The Wolf of Wall Street is a minor work by a great filmic novelist. It’s a long movie, like one of those tomes by Dickens or Balzac that had never even heard of the jump cut. The direct address to the viewer  and the interior monologues which are novelistic modes of disquisition might also derive from the fact that the movie is based on an autobiographical work by Jordan Belfort (played in the movie by Leonardo DiCaprio). Belfort’s scam was the underwriting and selling of so-called penny stocks. His career begins on Black Monday, October 19, l987, the day the stock market fell 508 points and the old line firm L.F. Rothschild, where he’d been hired for his first legitimate job, tanked. “I want you to deal with your problems by becoming richer,” Belfort tells the employees of Stratton Oakmont, the auspicious sounding firm he later creates. Actually his story is one of addiction to both money and drugs, specifically Quaaludes and cocaine. There’s an image that’s used in the ads for the film, of DiCaprio on his knees licking the high heel of a blond. That blond turns out to be his second wife, Naomi (Margot Robbie), and the scene is one in which she takes her vengeance on his repeated infidelity with prostitutes by both depriving him of sex and threatening to increase the torture by walking around the house without underpants. There are a number of other scenes like this which tell the whole story in microcosm including one where Belfort is so paralyzed by Quaaludes that he can’t warn his cohort Ronnie Azoff (Jonah Hill) that the F.B.I. is bugging their conversations.
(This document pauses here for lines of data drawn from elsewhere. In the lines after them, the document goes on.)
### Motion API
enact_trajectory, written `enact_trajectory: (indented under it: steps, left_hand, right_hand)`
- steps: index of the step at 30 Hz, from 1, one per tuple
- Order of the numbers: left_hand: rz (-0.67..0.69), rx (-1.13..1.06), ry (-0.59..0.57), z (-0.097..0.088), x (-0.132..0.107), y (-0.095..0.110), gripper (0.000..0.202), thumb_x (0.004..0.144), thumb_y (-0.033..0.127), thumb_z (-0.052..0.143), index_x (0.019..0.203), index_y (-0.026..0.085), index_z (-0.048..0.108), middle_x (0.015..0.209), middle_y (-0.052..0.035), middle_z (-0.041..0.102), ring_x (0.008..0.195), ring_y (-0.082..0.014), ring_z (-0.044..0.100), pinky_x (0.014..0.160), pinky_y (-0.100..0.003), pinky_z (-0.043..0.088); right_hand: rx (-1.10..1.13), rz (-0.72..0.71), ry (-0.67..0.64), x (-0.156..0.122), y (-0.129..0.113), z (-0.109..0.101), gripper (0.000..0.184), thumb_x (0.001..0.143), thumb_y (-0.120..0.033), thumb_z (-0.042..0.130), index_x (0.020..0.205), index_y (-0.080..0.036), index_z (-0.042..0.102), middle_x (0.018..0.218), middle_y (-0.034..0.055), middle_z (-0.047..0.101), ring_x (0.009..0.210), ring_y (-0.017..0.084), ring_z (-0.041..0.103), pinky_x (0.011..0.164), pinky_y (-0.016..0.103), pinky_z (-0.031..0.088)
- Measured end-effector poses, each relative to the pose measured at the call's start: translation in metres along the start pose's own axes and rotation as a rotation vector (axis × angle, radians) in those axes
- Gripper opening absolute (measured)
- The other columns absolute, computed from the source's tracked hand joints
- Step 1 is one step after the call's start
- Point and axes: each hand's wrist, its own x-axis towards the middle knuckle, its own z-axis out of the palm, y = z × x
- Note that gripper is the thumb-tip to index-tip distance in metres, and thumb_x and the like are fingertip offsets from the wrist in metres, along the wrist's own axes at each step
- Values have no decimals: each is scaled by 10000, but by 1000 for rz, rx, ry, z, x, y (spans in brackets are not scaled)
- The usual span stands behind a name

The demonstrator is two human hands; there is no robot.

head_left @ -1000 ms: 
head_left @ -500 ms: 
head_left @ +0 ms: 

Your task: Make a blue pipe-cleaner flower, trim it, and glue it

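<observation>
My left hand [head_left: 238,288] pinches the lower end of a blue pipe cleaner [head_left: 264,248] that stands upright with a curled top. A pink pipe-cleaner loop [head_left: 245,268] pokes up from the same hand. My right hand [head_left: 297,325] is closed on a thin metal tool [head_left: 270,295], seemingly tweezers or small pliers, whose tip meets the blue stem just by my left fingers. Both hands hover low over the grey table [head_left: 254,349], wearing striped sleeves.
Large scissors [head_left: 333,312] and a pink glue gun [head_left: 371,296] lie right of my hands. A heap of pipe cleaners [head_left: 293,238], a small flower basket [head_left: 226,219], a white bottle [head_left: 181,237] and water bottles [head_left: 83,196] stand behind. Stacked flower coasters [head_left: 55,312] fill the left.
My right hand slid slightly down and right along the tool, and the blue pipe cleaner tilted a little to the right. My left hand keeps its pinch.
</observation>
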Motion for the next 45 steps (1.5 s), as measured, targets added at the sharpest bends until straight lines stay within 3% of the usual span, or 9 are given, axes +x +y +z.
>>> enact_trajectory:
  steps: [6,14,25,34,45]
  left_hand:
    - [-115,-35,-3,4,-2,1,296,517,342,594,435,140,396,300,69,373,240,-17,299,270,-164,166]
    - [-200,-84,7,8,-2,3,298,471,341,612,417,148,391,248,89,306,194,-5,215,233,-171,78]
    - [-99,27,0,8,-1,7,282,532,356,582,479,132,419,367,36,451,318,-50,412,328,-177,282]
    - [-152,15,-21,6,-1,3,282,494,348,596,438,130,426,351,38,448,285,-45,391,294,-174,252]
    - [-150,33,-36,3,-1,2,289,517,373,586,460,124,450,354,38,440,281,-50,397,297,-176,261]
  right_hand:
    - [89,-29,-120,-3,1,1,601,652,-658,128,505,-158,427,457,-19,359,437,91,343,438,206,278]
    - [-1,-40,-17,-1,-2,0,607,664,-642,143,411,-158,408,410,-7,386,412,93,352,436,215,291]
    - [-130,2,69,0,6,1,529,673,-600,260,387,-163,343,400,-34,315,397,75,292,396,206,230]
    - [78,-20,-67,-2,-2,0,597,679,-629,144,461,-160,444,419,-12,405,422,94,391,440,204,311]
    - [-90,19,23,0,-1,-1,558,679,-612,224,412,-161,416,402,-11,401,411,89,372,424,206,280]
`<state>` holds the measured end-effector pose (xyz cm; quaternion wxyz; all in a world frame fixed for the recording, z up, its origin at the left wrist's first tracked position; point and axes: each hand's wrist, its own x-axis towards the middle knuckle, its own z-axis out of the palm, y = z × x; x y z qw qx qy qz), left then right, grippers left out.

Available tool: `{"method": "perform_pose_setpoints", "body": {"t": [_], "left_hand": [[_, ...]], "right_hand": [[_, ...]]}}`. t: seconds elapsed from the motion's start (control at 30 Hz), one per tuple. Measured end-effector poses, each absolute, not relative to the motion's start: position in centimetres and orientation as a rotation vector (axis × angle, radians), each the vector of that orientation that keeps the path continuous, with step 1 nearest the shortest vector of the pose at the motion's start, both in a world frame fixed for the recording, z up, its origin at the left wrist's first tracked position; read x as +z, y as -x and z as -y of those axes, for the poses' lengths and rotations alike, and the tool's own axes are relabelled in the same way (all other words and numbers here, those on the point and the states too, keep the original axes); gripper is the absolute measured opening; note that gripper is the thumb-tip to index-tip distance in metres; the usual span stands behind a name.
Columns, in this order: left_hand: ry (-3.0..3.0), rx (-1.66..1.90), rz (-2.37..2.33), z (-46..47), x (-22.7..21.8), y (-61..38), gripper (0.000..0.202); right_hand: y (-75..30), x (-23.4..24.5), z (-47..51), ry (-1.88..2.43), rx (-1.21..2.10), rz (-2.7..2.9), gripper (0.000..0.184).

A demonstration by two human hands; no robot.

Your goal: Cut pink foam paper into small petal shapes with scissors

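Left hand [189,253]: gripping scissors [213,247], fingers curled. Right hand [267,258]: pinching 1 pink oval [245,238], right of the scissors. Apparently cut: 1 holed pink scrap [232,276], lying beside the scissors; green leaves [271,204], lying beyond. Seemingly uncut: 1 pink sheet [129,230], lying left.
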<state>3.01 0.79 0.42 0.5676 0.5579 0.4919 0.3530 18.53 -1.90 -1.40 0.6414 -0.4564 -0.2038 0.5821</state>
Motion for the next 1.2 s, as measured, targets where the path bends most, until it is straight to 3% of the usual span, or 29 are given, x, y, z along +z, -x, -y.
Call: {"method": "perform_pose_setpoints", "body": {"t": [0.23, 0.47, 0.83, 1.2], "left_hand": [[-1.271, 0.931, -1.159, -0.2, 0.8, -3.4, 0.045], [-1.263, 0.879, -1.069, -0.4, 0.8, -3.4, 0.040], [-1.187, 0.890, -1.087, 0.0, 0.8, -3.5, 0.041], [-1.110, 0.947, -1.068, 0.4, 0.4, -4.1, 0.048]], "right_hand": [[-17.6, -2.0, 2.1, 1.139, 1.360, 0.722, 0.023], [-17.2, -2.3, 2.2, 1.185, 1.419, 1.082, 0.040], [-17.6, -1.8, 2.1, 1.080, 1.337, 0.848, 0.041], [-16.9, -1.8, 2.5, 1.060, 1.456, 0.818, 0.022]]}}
Here the particular little device has to do with a piece of telephone wire which acts as a noose. So what is Scorsese getting at as he flourishes these metaphors of submission and entrapment? Besides the addiction leitmotif, it’s hard to tell. The canvas is large, but also unutterably small, reducing human existence to the striving for money and power. Scorsese triages his users, but the result is antiseptic and emotionless. There's something missing in this tale of avarice among the cast of outer borough characters. Maybe it’s just the pubic hair on Jordan’s second wife. Along with Black Monday, the advent of Brazilian hot waxing is another of the losses which the film records.